AuthorShirizadeh, Behrang
  1. INTRODUCTION

    According to Article 4.1 of the Paris Agreement, the Parties shall endeavor to rapidly reduce greenhouse gas emissions in order to achieve a balance between anthropogenic emissions by sources and removals by sinks in the second half of this century. The electricity sector will have a key role to play, as decarbonisation is easier in this sector than in transport, buildings or agriculture. Renewable energy will be the cornerstone of decarbonisation, making a greater contribution than nuclear energy and fossil fuels with CO2 capture and storage (Rogelj et al., 2018).

    While the feasibility of a 100% renewable electricity system has already been highlighted by many studies (Brown et al, 2018, and references therein), the cost of such a system is heavily debated. Following Joskow (2011), Hirth (2015) and Hirth et al. (2016), many articles have focused on the optimal proportion of renewable energies in the electricity mix. This literature has highlighted the existence of systemic integration costs related to the deployment of variable renewable energies. In particular, a "self-cannibalization" phenomenon was highlighted, linked to the fact that all the solar panels or wind turbines in a given location produce their electricity at the same time. In the absence of affordable storage, these integration costs have two consequences: (i) deployment of renewable energies leads to a significant additional cost, rapidly increasing with the deployment rate; (ii) the right balance must be struck between the different production technologies to minimize this additional cost.

    However, these results of increasing costs and right balance might not hold much longer, due to the rapid decline in storage costs and the fact that recent wind turbines benefit from a flatter production profile than older models (Hirth and Muller, 2016).

    If this phenomenon of increasing costs does not hold any more, it means that the relationship between renewable energy sources is changing from being complements to being substitutes. It would be then possible to identify one or several "robust" energy mixes, in the sense that their overall cost does not vary much, even if the cost of the different technologies finally differs from the initial forecast.

    To shed light on these questions, we build a new open-source model called EOLES (Energy Optimization for Low Emission Systems) and apply it to continental France. EOLES minimizes the total system cost while satisfying energy demand at each hour for a period of up to 18 years. It includes six power generation technologies (offshore and onshore wind, solar, two types of hydro and biogas) and three storage technologies (batteries, pumped hydro and power-to-gas).

    Using this model, we study the sensitivity of the power mix in 2050, through 315 cost scenarios for 2050, varying all key technology costs: onshore and offshore wind by +/-25%; PV, batteries and power-to-gas by +/-50%. Most existing studies are based on a single weather-year or on a few ones, and when a sensitivity analysis on technology costs is performed, it generally varies these costs one-at-a-time. We add to this literature by studying a consecutive 18-years weather period and carefully choosing a representative year for the sensitivity analysis; by testing all combinations of technology costs rather than changing them one-at-a-time; and by calculating the regret from optimizing the energy mix on the basis of cost assumptions that do not materialize.
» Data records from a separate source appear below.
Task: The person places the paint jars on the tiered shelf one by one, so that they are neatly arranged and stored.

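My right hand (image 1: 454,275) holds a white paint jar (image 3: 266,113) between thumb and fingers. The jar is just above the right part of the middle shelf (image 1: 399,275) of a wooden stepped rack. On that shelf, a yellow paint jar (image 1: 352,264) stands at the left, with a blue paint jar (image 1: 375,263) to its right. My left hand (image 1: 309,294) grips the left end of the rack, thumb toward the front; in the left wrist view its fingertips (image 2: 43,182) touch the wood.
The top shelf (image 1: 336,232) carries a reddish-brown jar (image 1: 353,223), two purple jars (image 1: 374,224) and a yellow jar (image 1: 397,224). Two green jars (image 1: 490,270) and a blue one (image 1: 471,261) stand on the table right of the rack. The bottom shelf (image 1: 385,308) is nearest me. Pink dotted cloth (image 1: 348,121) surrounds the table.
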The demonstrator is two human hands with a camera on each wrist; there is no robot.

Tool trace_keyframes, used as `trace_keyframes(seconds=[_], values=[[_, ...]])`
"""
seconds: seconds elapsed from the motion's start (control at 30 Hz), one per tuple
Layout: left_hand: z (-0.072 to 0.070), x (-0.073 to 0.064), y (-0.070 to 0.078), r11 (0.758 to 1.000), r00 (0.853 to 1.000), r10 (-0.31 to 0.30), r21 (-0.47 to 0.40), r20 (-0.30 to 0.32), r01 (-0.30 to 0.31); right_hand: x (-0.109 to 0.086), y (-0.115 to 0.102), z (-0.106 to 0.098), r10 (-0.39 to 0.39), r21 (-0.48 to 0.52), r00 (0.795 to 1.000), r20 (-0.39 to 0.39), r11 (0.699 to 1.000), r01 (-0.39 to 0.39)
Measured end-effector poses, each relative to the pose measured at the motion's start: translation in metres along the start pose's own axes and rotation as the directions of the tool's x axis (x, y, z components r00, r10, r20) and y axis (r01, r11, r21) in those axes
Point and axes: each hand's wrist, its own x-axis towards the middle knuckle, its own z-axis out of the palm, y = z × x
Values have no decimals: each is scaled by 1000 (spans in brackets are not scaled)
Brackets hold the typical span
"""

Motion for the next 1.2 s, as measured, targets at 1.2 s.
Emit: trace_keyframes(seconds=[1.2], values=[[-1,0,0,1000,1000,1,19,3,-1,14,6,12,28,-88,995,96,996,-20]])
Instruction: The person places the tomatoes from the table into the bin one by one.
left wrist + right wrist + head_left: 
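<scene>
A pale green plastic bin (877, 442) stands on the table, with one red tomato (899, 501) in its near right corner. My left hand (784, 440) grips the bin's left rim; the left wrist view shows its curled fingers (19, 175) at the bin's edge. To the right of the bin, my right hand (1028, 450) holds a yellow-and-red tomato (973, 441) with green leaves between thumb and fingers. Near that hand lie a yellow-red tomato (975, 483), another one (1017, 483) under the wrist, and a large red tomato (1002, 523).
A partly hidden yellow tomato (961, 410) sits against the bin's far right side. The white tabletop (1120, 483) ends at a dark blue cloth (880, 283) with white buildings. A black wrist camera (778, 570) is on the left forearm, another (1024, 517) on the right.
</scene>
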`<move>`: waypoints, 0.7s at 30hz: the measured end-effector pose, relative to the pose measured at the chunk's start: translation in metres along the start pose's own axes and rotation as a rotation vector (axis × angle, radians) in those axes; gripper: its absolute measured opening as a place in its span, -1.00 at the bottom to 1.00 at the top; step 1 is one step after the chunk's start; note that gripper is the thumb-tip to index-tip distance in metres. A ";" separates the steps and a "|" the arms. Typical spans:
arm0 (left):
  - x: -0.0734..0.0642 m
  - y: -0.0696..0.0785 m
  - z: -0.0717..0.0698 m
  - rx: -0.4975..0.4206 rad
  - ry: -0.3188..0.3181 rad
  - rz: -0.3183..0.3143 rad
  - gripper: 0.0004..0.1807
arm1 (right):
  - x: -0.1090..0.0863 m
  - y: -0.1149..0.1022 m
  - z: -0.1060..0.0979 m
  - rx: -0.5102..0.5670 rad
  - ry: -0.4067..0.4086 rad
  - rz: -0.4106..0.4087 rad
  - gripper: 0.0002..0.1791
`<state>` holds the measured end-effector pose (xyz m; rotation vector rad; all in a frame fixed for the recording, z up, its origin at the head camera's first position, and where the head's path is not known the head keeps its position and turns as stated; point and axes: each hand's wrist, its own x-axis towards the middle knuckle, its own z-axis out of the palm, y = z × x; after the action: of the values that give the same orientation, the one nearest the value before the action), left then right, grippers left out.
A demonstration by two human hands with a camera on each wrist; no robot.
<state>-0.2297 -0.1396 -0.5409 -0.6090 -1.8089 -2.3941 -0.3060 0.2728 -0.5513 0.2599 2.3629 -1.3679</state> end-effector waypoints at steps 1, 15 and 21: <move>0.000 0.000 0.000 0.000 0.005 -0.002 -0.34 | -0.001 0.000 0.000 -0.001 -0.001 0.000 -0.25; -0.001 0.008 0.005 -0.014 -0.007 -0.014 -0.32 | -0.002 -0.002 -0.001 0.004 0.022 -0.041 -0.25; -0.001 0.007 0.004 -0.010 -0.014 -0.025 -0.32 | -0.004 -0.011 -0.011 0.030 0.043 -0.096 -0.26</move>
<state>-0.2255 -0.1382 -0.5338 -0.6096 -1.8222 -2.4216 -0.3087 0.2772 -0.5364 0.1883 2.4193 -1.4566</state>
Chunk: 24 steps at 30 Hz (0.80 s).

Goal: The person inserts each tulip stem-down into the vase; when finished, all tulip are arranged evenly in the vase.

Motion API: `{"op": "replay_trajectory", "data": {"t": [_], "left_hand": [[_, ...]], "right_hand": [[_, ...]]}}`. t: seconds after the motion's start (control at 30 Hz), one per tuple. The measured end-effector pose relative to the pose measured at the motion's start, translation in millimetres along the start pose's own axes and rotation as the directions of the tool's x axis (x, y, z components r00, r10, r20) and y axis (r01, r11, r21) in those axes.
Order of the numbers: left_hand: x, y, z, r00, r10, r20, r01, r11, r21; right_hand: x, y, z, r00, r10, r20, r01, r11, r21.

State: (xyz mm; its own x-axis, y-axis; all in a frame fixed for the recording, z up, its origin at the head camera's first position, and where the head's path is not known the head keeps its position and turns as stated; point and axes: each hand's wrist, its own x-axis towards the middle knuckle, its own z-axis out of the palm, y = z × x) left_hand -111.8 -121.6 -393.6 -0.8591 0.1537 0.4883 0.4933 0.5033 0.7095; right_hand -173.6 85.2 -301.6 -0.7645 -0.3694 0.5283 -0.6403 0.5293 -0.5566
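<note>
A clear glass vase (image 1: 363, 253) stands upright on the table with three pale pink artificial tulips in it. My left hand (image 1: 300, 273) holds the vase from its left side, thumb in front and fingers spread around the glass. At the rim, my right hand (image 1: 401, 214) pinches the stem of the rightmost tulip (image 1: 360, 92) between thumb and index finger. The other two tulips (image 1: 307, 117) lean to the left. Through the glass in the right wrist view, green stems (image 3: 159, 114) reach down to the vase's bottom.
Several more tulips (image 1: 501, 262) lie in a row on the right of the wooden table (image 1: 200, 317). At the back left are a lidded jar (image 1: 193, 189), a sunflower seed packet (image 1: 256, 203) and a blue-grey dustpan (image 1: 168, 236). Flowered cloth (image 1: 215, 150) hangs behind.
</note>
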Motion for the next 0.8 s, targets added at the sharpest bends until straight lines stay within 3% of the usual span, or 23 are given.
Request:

    The remainder of this paper is organized as follows. In Section 2 we present the EOLES_ elecRES model, the 100% renewable electricity sector version of EOLES family of models. Results are presented in Section 3 while Section 4 provides a discussion and concludes.

  2. MATERIALS AND METHODS

    2.1 Model description

    EOLES_elecRES is a dispatch and investment model that minimizes the annualized power generation and storage costs, including the cost of connection to the grid. It includes six power generation technologies: offshore and onshore wind power, solar photovoltaics (PV), run-of-river and lake-generated hydro-electricity, and biogas combined with open-cycle gas turbines. It also includes three energy storage technologies: pump-hydro storage (PHS), batteries and methanation combined with open-cycle gas turbines. These technologies are shown in Figure 1.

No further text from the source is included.